++++ DATASET ++++

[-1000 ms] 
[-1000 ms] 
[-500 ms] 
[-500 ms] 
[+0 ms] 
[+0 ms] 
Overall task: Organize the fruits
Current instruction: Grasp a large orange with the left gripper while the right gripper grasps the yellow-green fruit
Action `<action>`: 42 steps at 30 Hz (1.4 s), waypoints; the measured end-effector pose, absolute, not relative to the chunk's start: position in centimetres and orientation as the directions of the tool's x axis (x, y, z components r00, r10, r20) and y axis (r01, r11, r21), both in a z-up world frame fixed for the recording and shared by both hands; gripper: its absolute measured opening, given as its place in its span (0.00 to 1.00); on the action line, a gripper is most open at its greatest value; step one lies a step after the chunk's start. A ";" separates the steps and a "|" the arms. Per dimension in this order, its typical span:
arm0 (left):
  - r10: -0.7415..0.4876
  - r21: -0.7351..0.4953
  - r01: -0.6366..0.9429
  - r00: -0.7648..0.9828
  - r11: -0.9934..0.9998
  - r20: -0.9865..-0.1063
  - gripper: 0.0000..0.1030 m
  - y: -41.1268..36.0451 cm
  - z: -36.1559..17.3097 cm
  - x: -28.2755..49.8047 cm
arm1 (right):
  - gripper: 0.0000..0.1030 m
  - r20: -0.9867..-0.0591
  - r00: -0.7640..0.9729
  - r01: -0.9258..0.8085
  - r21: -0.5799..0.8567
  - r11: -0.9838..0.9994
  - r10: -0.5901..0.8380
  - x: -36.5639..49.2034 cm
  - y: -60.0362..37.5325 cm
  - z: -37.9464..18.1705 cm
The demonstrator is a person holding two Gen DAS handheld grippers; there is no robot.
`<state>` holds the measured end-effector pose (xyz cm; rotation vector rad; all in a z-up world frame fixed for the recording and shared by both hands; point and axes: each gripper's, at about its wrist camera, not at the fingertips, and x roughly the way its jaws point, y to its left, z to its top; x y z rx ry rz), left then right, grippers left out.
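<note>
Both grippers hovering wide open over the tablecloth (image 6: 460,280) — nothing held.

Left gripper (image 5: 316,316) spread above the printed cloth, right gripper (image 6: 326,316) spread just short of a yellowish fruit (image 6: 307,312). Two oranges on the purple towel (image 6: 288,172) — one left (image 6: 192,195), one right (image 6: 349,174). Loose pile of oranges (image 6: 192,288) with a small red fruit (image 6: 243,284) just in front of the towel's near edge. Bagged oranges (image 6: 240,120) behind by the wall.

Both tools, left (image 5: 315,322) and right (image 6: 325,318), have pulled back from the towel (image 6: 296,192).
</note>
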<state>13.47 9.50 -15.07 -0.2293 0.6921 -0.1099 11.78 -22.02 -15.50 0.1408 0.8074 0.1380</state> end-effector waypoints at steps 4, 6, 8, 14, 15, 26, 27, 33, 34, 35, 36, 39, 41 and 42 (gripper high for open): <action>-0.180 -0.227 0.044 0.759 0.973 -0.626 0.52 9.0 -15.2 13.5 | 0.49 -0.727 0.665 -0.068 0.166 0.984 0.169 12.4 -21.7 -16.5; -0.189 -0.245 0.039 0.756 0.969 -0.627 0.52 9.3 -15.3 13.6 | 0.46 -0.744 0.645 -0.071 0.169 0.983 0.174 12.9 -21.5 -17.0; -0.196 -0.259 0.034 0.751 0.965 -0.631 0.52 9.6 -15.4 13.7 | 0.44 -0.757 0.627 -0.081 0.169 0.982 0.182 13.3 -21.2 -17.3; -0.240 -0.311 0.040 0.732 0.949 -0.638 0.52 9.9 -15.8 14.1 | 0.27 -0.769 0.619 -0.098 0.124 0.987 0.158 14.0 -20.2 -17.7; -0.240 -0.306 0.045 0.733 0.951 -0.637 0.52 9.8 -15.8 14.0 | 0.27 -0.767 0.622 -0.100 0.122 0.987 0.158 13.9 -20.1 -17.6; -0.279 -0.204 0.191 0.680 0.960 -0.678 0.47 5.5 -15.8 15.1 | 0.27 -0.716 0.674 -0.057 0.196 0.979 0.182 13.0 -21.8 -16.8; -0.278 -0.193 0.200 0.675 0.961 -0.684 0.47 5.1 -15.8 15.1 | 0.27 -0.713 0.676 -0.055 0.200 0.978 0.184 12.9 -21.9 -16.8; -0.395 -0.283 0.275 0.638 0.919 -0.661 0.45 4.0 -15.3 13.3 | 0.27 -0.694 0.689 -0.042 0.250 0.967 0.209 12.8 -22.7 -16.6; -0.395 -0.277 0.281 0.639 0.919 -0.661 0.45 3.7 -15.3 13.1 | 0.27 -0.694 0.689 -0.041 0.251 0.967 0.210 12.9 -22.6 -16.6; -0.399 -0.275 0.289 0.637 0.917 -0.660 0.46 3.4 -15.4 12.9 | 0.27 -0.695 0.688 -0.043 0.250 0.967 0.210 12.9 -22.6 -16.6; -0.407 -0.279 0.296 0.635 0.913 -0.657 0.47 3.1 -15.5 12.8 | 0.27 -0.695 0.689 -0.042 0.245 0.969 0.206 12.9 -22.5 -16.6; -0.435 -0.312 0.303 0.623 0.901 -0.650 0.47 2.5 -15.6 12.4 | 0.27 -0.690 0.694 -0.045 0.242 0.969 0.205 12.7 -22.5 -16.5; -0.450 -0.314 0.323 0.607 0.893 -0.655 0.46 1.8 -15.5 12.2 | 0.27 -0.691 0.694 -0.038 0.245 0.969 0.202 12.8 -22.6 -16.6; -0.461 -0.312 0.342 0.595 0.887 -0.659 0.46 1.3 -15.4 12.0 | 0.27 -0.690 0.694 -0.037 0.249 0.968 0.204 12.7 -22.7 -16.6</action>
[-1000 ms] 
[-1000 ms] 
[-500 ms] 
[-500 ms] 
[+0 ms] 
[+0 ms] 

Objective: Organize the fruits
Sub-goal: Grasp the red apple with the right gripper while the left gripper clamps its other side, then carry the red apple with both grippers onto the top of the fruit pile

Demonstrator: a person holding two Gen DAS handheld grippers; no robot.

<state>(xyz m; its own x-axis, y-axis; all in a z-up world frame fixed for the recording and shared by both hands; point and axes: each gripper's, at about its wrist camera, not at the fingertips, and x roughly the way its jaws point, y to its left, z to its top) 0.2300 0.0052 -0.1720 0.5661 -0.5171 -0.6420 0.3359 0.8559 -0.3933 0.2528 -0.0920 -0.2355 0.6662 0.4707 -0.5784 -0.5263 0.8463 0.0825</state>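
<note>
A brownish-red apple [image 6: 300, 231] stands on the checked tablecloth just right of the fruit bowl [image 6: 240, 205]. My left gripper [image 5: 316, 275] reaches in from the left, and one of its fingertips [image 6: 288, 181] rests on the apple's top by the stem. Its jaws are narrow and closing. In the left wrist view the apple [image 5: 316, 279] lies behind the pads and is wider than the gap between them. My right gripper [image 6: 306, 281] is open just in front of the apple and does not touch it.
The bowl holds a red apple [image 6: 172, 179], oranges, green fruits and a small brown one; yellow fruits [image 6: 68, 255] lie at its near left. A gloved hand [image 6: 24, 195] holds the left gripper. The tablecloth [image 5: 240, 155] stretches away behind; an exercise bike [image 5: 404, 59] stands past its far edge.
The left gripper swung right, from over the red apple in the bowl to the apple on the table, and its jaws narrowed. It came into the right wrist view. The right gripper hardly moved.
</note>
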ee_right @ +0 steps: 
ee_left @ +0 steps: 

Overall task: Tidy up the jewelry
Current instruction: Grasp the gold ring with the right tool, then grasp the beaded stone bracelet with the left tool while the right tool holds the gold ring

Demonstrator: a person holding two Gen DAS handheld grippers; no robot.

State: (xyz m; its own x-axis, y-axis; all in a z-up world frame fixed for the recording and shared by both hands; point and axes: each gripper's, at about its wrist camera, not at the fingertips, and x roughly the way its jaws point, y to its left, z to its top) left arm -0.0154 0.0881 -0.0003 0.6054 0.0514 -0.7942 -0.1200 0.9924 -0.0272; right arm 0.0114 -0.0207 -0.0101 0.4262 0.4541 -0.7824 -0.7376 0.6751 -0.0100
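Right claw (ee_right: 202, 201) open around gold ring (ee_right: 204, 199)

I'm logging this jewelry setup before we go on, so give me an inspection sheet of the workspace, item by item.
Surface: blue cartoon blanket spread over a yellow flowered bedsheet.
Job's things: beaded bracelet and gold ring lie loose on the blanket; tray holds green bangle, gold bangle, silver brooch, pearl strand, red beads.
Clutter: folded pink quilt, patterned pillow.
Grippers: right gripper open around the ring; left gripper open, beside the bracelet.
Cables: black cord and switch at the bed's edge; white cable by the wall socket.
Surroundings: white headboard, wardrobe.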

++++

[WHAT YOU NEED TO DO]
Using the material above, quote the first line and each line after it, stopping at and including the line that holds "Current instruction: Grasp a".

[REPLY TO THE TASK]
[-1000 ms] 
[-1000 ms] 
[-500 ms] 
[-500 ms] 
[+0 ms] 
[+0 ms] 
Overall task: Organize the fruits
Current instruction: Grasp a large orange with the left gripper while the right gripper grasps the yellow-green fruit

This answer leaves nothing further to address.